As for the film itself... Well, it's lovely. The animation echoes Darwyn Cooke's distinctive art style (which, admittedly, may not be to everyone's tastes but I find it great stuff) and the film boasts a stellar voice cast. David Boreanaz (Angel and Bones) voices Hal Jordan with a perfect cocky assurance. Lucy Lawless of Xena: Warrior Princess fame finally fulfills a lot of fans' dreams and gets to play Wonder Woman. Neil Patrick Harris does a great job as the earnest Flash and Miguel Ferrer turns in a measured performance as John Jones (A.K.A. the Martian Manhunter), and that's just the tip of the ice berg here.

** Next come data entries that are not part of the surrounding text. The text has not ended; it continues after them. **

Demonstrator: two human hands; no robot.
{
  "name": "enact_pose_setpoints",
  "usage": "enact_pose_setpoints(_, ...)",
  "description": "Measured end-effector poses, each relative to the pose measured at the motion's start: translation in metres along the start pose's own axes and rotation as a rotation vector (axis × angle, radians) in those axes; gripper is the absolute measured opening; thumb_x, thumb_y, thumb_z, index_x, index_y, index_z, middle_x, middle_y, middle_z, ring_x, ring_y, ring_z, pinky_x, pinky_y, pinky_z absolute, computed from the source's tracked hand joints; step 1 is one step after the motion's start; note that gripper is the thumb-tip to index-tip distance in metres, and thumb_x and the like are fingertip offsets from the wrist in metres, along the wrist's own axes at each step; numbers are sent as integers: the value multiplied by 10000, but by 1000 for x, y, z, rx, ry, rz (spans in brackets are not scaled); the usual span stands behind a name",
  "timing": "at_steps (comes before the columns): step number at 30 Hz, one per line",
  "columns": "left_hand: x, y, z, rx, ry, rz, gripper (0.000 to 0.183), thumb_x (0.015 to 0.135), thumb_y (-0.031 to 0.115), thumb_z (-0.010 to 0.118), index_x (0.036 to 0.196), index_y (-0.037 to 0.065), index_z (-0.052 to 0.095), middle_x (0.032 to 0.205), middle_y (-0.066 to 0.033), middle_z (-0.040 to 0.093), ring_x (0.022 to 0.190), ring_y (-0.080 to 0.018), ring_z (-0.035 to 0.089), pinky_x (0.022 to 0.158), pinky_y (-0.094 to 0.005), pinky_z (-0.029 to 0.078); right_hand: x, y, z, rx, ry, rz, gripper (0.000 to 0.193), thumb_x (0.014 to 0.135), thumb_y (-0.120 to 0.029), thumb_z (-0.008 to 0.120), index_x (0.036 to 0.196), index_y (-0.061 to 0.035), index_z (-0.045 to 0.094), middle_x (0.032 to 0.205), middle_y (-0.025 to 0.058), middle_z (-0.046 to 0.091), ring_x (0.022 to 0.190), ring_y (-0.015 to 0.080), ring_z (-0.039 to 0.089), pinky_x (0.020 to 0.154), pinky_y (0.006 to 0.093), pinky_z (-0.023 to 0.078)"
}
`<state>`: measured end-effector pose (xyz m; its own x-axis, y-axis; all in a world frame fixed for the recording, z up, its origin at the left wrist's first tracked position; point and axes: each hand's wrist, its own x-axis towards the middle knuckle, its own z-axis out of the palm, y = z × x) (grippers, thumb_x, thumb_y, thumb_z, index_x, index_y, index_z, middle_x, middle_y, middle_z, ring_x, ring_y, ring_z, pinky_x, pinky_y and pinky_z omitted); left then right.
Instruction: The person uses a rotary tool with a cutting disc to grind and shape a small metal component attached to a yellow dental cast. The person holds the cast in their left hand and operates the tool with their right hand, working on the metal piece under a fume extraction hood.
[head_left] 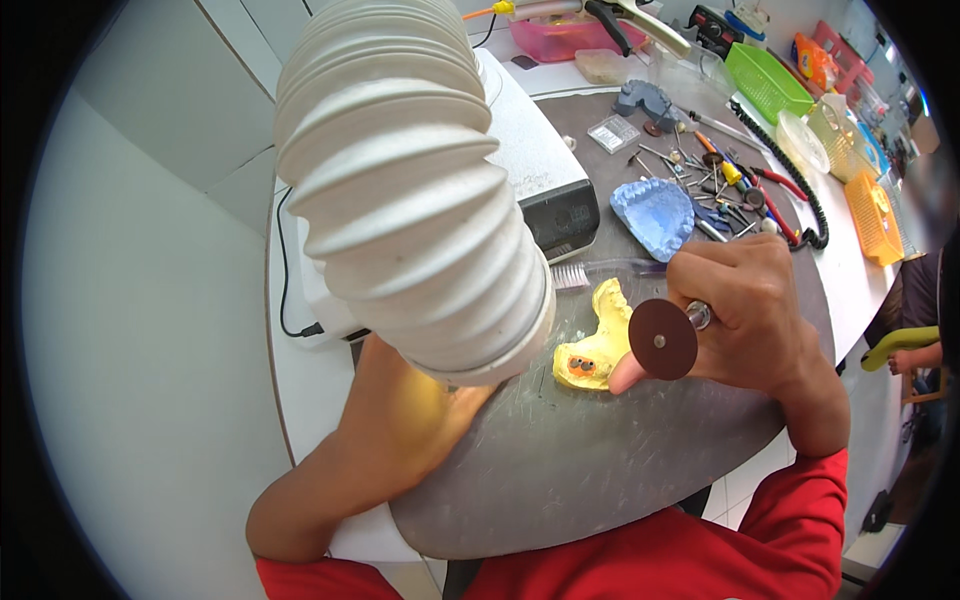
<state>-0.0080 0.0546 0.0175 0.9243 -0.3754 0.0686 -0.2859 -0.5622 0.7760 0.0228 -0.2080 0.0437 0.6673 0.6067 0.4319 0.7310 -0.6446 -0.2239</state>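
Observation:
My right hand is closed round a rotary handpiece, whose metal tip carries a flat brown disc. Its thumb reaches out beside a yellow dental cast lying on the grey worktop. Dark spots ringed in orange mark the cast's near left end. Behind the wide ribbed white hose is my left hand; only the part near the wrist shows, and its fingers are hidden. A toothbrush rests just beyond the yellow cast.
A blue dental cast sits farther back, near a grey cast. Loose burs and hand tools spread over the back right. A white boxy machine stands behind the hose. Green and orange baskets line the right side.

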Motion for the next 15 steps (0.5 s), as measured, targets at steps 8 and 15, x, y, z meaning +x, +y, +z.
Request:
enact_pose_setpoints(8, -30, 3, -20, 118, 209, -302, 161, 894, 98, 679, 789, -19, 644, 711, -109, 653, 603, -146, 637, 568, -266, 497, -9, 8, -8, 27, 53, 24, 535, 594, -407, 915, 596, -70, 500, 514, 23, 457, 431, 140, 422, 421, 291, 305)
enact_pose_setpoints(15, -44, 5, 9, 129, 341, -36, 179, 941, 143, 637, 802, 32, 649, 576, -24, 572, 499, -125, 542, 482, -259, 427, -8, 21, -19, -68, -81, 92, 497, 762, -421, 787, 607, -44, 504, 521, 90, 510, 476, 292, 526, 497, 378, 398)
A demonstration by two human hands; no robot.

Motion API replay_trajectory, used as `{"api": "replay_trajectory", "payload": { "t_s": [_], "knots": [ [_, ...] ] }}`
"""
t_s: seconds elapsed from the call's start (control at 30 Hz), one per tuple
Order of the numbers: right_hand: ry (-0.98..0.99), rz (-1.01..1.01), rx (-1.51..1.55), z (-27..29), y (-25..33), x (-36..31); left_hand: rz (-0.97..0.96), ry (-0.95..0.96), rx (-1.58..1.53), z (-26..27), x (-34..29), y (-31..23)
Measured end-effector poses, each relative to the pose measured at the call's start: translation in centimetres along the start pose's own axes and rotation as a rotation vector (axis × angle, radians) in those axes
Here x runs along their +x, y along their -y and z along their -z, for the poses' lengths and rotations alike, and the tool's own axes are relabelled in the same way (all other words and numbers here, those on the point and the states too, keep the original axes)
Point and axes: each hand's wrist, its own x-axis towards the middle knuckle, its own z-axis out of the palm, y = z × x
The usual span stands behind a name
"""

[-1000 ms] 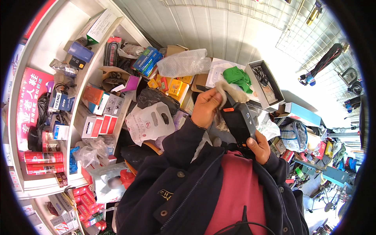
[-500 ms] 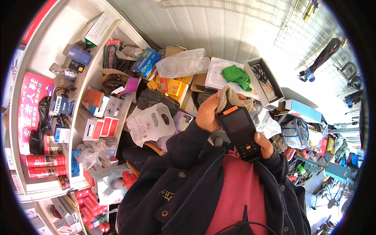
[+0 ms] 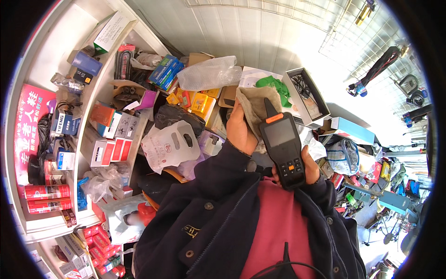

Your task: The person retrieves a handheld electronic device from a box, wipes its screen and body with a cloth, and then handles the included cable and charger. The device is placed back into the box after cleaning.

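Note:
My right hand [image 3: 310, 168] is closed round the lower end of a black handheld device [image 3: 284, 151] with a grey screen, a keypad and an orange band at its top. A stubby black antenna rises from the device. My left hand [image 3: 241, 132] grips a beige cloth [image 3: 256, 104] by its left side. The cloth hangs behind and beside the antenna; whether it touches the device I cannot tell. Behind the cloth lie a green cloth [image 3: 275, 87] and an open grey box [image 3: 305, 97] with black cable inside.
White shelves [image 3: 100, 88] with boxes and red cans [image 3: 47, 191] stand at my left. A white plastic bag [image 3: 169, 148], yellow boxes [image 3: 202, 103] and bubble wrap [image 3: 209, 73] crowd the surface ahead. A wire grid [image 3: 346, 42] hangs on the right wall.
The beige cloth has come off the device's top and spread out to its left, baring the antenna. My left hand has shifted left with it. The device is more upright.

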Motion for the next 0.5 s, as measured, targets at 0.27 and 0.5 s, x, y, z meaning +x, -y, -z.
{"api": "replay_trajectory", "payload": {
  "t_s": [0.27, 0.5],
  "knots": [
    [-0.111, 0.137, 0.123, -1.0, 1.2, 1.0, 0.045, 0.163, 0.129, -2.9, -2.1, 2.6],
    [-0.141, 0.231, 0.140, -1.2, 1.6, 0.5, 0.107, 0.207, 0.292, -3.2, -2.6, 2.9]
  ]
}}
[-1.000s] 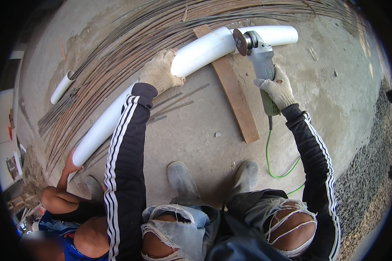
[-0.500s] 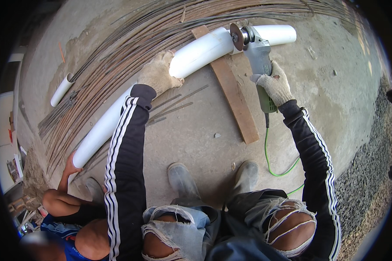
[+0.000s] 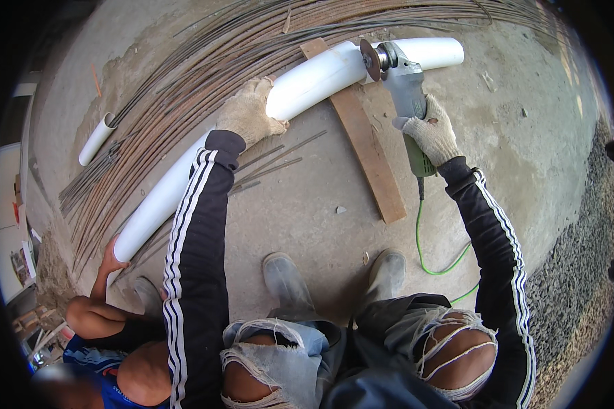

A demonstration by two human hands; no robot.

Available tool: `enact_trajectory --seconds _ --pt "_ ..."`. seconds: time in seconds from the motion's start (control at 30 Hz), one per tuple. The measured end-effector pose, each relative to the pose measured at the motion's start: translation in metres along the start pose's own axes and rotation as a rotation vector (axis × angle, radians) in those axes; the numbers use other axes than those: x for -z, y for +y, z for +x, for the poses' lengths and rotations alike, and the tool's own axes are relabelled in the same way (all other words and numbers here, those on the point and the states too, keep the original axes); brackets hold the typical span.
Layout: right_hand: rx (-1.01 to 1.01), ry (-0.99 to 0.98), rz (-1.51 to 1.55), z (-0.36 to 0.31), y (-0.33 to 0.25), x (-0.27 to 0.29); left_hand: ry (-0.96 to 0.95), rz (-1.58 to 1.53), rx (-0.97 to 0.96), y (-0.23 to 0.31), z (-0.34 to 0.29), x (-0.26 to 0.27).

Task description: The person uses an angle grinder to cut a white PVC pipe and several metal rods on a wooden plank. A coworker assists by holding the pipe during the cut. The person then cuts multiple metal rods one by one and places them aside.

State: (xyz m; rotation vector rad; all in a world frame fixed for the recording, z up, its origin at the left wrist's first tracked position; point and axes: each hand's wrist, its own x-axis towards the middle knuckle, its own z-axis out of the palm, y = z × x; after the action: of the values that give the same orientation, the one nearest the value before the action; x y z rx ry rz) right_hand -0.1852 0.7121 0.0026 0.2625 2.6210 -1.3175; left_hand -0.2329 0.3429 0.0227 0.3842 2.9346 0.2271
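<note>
A long white plastic pipe runs from the lower left to the upper right. My left hand, in a knitted work glove, is wrapped round its middle. In my right hand, also gloved, is a grey-green angle grinder, gripped by its body. The grinder's brown disc stands across the pipe near its far right part; the exact contact is hidden by the grinder head. At the pipe's lower left end, another person's bare hand holds it.
A wooden plank lies under the pipe. Beyond it are many rusty steel rods. A short white pipe piece rests at the left. The green cord trails past my right boot. Dark gravel borders the concrete.
</note>
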Motion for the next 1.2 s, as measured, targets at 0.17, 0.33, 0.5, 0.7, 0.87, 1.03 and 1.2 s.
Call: enact_trajectory --seconds 0.17,0.33,0.5,0.7,0.87,1.03,1.2 --pt "-0.070 0.001 0.049 -0.011 0.003 0.000 -0.069 -0.062 0.012 -0.007 0.008 0.002" --pt "-0.140 0.080 0.313 -0.031 0.006 0.005 -0.036 -0.038 -0.044 -0.030 0.022 0.002" --pt "-0.168 0.220 0.297 -0.058 0.026 0.039 0.001 0.000 0.020 -0.062 0.031 0.012" --pt "-0.135 0.352 0.406 -0.095 0.053 0.071 0.473 0.135 0.127 -0.074 -0.024 0.015" --pt "-0.137 0.372 0.478 -0.107 0.065 0.073 0.532 -0.010 -0.029 -0.039 -0.083 -0.007" --pt "-0.128 0.325 0.567 -0.111 0.063 0.061 0.369 -0.116 -0.194 0.006 -0.136 -0.037" --pt "-0.114 0.264 0.562 -0.109 0.058 0.049 0.258 -0.256 -0.318 0.052 -0.182 -0.075"
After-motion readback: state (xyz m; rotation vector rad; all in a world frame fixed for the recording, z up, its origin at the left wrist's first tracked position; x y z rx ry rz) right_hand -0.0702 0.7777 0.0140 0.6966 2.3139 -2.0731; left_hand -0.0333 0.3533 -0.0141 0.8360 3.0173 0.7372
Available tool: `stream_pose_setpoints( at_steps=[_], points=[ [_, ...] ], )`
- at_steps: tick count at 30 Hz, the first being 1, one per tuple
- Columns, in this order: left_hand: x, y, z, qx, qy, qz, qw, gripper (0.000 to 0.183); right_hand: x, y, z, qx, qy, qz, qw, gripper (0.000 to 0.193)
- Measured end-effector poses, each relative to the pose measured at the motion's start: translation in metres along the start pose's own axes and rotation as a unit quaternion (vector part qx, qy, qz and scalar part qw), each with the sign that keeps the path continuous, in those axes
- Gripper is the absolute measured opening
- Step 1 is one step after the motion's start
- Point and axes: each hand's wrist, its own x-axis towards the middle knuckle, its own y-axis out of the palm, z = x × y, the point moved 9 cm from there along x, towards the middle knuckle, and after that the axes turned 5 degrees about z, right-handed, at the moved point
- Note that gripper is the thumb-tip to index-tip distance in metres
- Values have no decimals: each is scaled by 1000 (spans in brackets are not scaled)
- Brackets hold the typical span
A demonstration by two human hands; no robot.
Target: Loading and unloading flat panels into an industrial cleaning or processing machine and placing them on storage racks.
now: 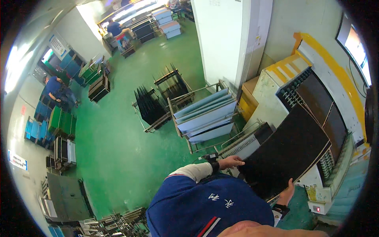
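Note:
A large, flat black panel [288, 148] is held tilted in front of me between both hands. My left hand [231, 162] is closed on its left edge, with the thumb and fingers at the rim. Low on the panel's right side, my right hand [287, 192] grips the near edge, its thumb showing and some fingers hidden beneath. The panel's far end is at the opening of a machine [312, 94] with rows of rollers [291, 93]. Inside that opening lies a dark brown surface; I cannot tell whether the panel rests on it.
Beside the machine stands a slotted rack [246, 144]. Farther left, a metal rack holds light-blue sheets [207, 118], near racks of black panels [150, 104]. A white cabinet [219, 39] rises behind. Across the green floor [114, 146], one person [59, 91] sits by stacked crates.

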Motion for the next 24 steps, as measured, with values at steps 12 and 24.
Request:
stream_pose_setpoints(
  at_steps=[12, 24],
  points=[
    [-64, -13, -81, -91, 114, -76, 986, 21, 9, 38, -17, 113, 72, 47, 990, 40],
    [-96, -7, -122, -62, 191, -127, 971, 21, -24, 48, 20, 74, 49, 89, 992, 37]
  ],
)
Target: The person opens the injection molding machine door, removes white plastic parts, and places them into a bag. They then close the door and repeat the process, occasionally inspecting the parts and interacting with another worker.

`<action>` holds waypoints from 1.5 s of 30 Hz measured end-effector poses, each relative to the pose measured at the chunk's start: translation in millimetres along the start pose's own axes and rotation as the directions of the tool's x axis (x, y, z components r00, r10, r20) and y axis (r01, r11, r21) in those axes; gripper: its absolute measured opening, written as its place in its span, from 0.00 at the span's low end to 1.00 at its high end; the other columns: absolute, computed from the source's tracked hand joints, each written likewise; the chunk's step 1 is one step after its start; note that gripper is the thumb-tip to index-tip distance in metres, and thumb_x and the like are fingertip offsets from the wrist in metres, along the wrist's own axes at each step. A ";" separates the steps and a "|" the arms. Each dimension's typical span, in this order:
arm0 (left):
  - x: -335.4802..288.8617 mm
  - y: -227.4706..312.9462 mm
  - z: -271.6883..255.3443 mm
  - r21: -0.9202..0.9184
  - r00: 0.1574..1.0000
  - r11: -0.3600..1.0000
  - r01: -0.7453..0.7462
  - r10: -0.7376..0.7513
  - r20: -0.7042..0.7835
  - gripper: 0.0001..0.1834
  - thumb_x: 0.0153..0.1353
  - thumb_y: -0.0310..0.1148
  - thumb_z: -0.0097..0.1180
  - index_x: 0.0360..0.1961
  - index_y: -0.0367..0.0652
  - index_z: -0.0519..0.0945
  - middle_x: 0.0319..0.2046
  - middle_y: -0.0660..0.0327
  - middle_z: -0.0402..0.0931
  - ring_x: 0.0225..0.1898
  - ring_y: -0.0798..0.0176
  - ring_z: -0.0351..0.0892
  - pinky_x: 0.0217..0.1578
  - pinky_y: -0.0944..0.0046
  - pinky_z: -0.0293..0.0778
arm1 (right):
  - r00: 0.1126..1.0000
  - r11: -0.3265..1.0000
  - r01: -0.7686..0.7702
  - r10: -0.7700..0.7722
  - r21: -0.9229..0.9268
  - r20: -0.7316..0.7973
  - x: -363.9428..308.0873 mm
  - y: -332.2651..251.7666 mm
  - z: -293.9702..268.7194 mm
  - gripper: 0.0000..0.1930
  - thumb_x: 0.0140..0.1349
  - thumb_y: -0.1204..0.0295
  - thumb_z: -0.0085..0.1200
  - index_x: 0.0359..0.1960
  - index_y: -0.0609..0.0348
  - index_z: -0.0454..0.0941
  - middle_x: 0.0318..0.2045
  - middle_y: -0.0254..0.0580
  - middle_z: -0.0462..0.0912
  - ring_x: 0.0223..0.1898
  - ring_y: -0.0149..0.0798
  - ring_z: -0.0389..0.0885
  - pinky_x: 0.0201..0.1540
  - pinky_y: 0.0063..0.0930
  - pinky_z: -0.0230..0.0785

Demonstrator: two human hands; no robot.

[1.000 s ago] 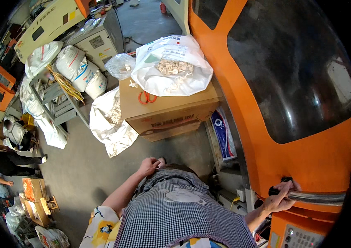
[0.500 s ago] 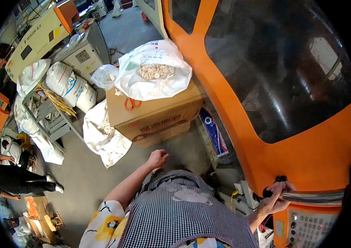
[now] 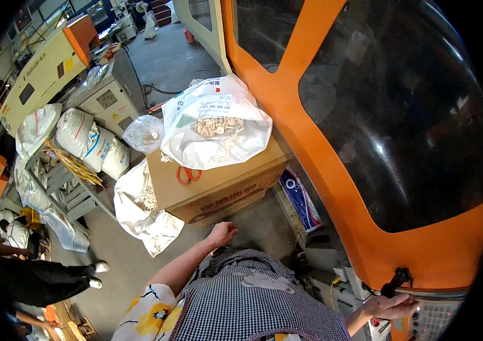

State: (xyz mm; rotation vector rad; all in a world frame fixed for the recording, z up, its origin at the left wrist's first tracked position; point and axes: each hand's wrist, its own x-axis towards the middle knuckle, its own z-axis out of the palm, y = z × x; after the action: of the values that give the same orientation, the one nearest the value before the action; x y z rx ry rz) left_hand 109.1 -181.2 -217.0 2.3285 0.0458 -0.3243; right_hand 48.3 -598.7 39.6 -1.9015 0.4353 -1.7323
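My left hand (image 3: 223, 233) hangs in front of my checked apron (image 3: 253, 301), near the cardboard box (image 3: 219, 200). Its fingers are curled in, and nothing shows in them. At the lower right, my right hand (image 3: 390, 307) is against the lower end of the black handle (image 3: 399, 279) on the orange machine door (image 3: 361, 238). The fingers reach past the handle, below the door's lower rim, and do not wrap round it. On the box lie an open white sack (image 3: 196, 150) of small pale plastic parts (image 3: 219, 126) and red-handled scissors (image 3: 187, 175).
A second white sack (image 3: 133, 219) of pale pieces leans beside the box. Full sacks (image 3: 93, 142) rest on a metal frame (image 3: 76, 199) at left. Another person (image 3: 48, 278) is at the lower left. A control panel (image 3: 432, 321) sits below the door.
The view has tilted, so the box, door and sacks appear lower. My right hand has shifted down against the handle, its fingers now pointing right. My left hand stays curled.
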 end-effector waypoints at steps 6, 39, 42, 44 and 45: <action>-16.6 -36.2 -58.4 -0.067 0.983 0.990 0.120 -0.109 0.147 0.14 0.54 0.37 0.53 0.35 0.37 0.78 0.32 0.47 0.77 0.37 0.47 0.77 0.38 0.56 0.72 | 0.915 0.935 0.192 -0.281 0.300 0.289 -79.2 -112.2 68.5 0.20 0.62 0.63 0.39 0.50 0.65 0.65 0.42 0.53 0.72 0.42 0.44 0.72 0.45 0.38 0.66; -29.6 4.2 -274.1 -0.967 0.934 0.246 -0.061 -0.327 -0.142 0.14 0.65 0.35 0.43 0.41 0.36 0.76 0.25 0.68 0.75 0.24 0.77 0.70 0.25 0.77 0.65 | -0.364 0.106 -0.917 -0.616 -0.385 0.699 -333.4 -296.1 308.5 0.07 0.60 0.80 0.46 0.39 0.62 0.73 0.35 0.43 0.79 0.40 0.33 0.77 0.46 0.25 0.69; -39.9 11.5 -287.2 -0.897 0.899 0.437 -0.069 -0.362 -0.246 0.11 0.63 0.31 0.46 0.39 0.36 0.77 0.23 0.69 0.73 0.22 0.78 0.68 0.23 0.78 0.64 | -0.361 0.229 -0.932 -0.654 -0.281 0.665 -331.6 -293.0 324.1 0.11 0.58 0.80 0.49 0.44 0.62 0.71 0.40 0.44 0.77 0.41 0.35 0.76 0.47 0.28 0.69; -45.1 15.6 -294.1 -0.821 0.860 0.567 -0.065 -0.386 -0.335 0.10 0.63 0.30 0.47 0.37 0.36 0.77 0.23 0.69 0.72 0.22 0.79 0.67 0.22 0.78 0.64 | -0.320 0.237 -0.947 -0.650 -0.217 0.690 -311.9 -307.1 343.0 0.16 0.56 0.79 0.52 0.47 0.62 0.69 0.45 0.45 0.75 0.42 0.36 0.76 0.47 0.30 0.69; -48.3 18.4 -299.5 -0.795 0.854 0.602 -0.072 -0.375 -0.361 0.09 0.62 0.29 0.48 0.37 0.35 0.77 0.22 0.69 0.71 0.21 0.79 0.65 0.21 0.77 0.63 | -0.194 0.264 -0.964 -0.647 -0.022 0.737 -304.2 -316.8 348.5 0.17 0.54 0.80 0.53 0.47 0.62 0.69 0.44 0.45 0.75 0.43 0.37 0.76 0.47 0.30 0.68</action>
State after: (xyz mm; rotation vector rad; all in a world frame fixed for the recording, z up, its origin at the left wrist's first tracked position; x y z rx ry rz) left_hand 130.3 21.2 8.7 1.4331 0.5540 0.2176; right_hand 318.0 -113.7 -40.2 -1.0988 -0.6944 0.6340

I have to say, though, that I don't think Kyle McLachlan was the right choice to voice Superman and Jeremy Sisto just doesn't make a very forceful Batman for me -- he's not got enough darkness in his voice.
That aside... I have to be honest... I just CAN'T fairly evaluate this film. In many places it is an almost exact adaptation of scenes from Darwyn Cooke's mini-series BUT the movie clocking in at 1 hour and 15 minutes leaves a lot of Cooke's original story out. And I mean a LOT. I love New Frontier and when watching the film I find myself automatically filling in the parts of the story from the comic books which aren't in the film. So I really just can't say whether the film actually hangs together and makes sense or not. I can say that, while I understand the need to cut the original story down to fit it into the animated film I wish they had not done it.
In the end Justice League: The New Frontier is great as a COMPANION PIECE to the original work by Darwyn Cooke but I just don't think the film stands up well on it's own.
Let me urge you, however, if you have not yet read New Frontier find a copy at your local library and check it out (and if your local library doesn't have a copy of it then pester them to buy one because they SHOULD have a copy of this!). You don't need to be a big DC Comics fan to follow the story nor do you have to be a historian to get it. The series has been collected now a couple of times into handy, single edition books so you don't even have to worry about reading it in installments. The story is sweeping and epic and yet personal at the same time and Cooke really brings home the humanity of all these characters.
Then, once you've read the graphic novel go and rent this movie.